L'intégration devrait coûter très cher à l'Etat, au conseil général et aux communes, un coût d'autant plus élevé que l'accord du 8 avril prévoit de réduire la durée des corps transitoires de 11 à 6 ans, d'étendre le dispositif aux agents recrutés entre le 24 juillet 2003 et le 31 décembre 2008, d'améliorer le niveau indiciaire d'intégration et d'aligner immédiatement le régime indemnitaire et les compléments de rémunération sur celui de la catégorie C.

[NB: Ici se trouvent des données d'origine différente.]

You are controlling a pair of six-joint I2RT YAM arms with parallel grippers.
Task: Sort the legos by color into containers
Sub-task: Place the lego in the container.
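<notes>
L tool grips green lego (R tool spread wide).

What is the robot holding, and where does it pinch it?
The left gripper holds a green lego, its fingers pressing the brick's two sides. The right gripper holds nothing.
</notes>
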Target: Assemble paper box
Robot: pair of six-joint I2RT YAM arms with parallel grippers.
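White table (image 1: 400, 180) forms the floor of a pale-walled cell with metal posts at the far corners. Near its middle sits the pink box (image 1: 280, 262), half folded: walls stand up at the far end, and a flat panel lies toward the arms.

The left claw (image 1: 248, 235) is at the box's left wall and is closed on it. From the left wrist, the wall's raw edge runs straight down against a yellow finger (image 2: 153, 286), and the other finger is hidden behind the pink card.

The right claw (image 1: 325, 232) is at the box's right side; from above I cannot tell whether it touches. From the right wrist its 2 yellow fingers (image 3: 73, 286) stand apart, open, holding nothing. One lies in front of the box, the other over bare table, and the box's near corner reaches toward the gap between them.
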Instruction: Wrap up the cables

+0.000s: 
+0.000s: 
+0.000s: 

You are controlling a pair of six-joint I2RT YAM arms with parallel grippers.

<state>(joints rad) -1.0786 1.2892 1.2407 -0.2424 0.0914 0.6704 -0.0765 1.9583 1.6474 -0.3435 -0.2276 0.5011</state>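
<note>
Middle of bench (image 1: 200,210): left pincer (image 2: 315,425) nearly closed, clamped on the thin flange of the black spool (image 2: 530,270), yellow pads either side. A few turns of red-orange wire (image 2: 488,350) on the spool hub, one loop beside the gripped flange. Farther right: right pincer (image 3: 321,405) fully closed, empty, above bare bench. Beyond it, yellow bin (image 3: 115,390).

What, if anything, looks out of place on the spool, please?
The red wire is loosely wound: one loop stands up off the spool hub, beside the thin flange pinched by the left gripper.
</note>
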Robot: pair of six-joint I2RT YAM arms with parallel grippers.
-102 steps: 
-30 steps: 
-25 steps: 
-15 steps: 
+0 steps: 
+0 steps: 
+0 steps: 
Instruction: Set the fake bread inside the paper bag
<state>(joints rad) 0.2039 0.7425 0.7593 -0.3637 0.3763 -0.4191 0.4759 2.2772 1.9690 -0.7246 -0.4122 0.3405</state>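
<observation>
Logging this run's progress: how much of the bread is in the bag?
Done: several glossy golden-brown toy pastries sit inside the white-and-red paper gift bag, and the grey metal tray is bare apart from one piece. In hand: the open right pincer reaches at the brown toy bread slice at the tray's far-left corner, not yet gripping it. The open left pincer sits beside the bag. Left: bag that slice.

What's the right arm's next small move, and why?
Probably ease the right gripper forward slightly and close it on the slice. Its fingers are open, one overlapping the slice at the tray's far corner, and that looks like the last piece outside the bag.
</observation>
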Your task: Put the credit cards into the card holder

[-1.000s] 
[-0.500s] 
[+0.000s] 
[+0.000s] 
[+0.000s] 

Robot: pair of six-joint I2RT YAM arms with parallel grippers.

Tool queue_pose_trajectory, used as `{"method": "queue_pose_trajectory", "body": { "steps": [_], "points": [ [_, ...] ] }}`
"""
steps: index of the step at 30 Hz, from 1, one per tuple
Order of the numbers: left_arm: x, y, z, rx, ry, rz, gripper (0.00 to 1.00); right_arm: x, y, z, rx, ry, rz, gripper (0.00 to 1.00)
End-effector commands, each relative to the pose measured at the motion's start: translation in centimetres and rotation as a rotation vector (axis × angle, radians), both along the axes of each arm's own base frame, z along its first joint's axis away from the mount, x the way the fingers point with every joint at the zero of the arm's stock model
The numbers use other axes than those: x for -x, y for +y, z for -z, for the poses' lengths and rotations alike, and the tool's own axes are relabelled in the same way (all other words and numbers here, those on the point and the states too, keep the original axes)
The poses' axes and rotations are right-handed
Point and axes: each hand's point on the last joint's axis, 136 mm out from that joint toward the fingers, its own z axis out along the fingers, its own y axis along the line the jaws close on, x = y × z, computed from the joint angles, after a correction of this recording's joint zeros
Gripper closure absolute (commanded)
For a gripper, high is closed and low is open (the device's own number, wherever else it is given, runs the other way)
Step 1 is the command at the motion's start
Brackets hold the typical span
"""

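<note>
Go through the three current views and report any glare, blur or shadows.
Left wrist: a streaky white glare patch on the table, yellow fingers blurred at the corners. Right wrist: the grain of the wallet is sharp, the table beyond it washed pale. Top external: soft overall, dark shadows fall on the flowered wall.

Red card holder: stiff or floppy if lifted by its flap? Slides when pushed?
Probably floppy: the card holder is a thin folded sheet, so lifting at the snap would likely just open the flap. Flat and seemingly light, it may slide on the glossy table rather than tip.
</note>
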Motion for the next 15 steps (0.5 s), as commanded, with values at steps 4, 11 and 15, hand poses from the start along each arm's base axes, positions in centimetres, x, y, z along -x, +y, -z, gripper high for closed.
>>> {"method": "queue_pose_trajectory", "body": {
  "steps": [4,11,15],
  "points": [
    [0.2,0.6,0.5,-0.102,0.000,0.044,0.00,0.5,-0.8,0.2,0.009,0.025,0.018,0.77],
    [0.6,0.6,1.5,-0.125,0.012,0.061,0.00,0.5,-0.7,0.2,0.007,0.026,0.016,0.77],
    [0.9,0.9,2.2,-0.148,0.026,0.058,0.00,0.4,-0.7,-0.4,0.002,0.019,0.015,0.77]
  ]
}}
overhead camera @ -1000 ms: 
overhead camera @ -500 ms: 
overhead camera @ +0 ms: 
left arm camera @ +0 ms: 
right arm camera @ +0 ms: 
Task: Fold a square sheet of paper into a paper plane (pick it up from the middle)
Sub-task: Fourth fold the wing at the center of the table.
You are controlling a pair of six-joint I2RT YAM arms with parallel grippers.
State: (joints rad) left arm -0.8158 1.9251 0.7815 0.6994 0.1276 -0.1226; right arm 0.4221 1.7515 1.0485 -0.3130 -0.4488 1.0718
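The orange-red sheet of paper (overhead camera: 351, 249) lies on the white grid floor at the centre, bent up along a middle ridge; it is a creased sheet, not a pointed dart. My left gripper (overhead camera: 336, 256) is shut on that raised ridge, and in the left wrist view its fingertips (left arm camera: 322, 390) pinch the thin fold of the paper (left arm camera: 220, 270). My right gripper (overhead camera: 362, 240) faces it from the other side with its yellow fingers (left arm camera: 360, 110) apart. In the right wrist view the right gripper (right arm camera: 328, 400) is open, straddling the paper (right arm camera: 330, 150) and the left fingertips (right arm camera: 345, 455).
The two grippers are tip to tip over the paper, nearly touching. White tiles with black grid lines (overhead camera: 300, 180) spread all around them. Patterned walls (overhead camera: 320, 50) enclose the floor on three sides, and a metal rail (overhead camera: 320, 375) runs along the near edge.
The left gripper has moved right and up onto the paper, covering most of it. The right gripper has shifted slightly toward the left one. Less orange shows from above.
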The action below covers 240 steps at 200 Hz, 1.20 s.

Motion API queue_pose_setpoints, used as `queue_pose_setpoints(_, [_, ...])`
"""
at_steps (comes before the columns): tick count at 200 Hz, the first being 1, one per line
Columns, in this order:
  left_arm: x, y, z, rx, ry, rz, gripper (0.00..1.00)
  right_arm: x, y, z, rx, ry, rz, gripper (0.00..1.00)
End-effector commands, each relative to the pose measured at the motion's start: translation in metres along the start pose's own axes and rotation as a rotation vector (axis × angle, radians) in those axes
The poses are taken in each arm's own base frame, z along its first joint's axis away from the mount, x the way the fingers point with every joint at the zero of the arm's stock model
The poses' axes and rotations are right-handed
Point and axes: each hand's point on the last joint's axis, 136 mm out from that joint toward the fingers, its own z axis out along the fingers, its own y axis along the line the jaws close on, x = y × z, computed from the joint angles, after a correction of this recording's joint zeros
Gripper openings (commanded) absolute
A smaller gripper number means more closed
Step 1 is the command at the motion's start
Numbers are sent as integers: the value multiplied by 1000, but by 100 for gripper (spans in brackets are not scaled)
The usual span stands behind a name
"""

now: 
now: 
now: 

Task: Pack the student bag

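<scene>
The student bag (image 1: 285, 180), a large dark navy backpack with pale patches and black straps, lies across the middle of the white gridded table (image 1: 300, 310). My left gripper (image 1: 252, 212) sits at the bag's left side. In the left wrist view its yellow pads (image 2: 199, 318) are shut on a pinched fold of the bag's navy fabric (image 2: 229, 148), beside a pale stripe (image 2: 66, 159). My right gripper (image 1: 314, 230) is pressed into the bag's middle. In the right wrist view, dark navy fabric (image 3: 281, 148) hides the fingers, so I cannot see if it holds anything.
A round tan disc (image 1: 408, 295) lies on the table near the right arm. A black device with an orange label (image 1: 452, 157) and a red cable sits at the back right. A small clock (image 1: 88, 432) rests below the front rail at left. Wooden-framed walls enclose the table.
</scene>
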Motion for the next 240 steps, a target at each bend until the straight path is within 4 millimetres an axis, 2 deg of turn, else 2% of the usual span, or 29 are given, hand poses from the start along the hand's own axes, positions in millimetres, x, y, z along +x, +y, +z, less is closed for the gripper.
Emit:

Saïd Omar Oili, désigné par l'Assemblée des départements de France et par arrêté ministériel pour siéger au Conseil supérieur de la fonction publique territoriale, vient d'envoyer un courrier au Premier ministre où il lui fait part de son inquiétude. "Nous sentons monter sur notre territoire un malaise qui peut très rapidement se transformer en révolte", prévient l'ancien président du conseil général.

Il préconise que de nouvelles négociations soient engagées en septembre avec les syndicats pour que la totalité de l'ancienneté des agents, qui étaient au service de l'Etat à Mayotte jusqu'à la décentralisation du 1er avril 2004, soit prise en compte, et pour que les retraites des agents de la fonction publique locale, qui avoisinent aujourd'hui les 400 € par mois, soient revalorisées.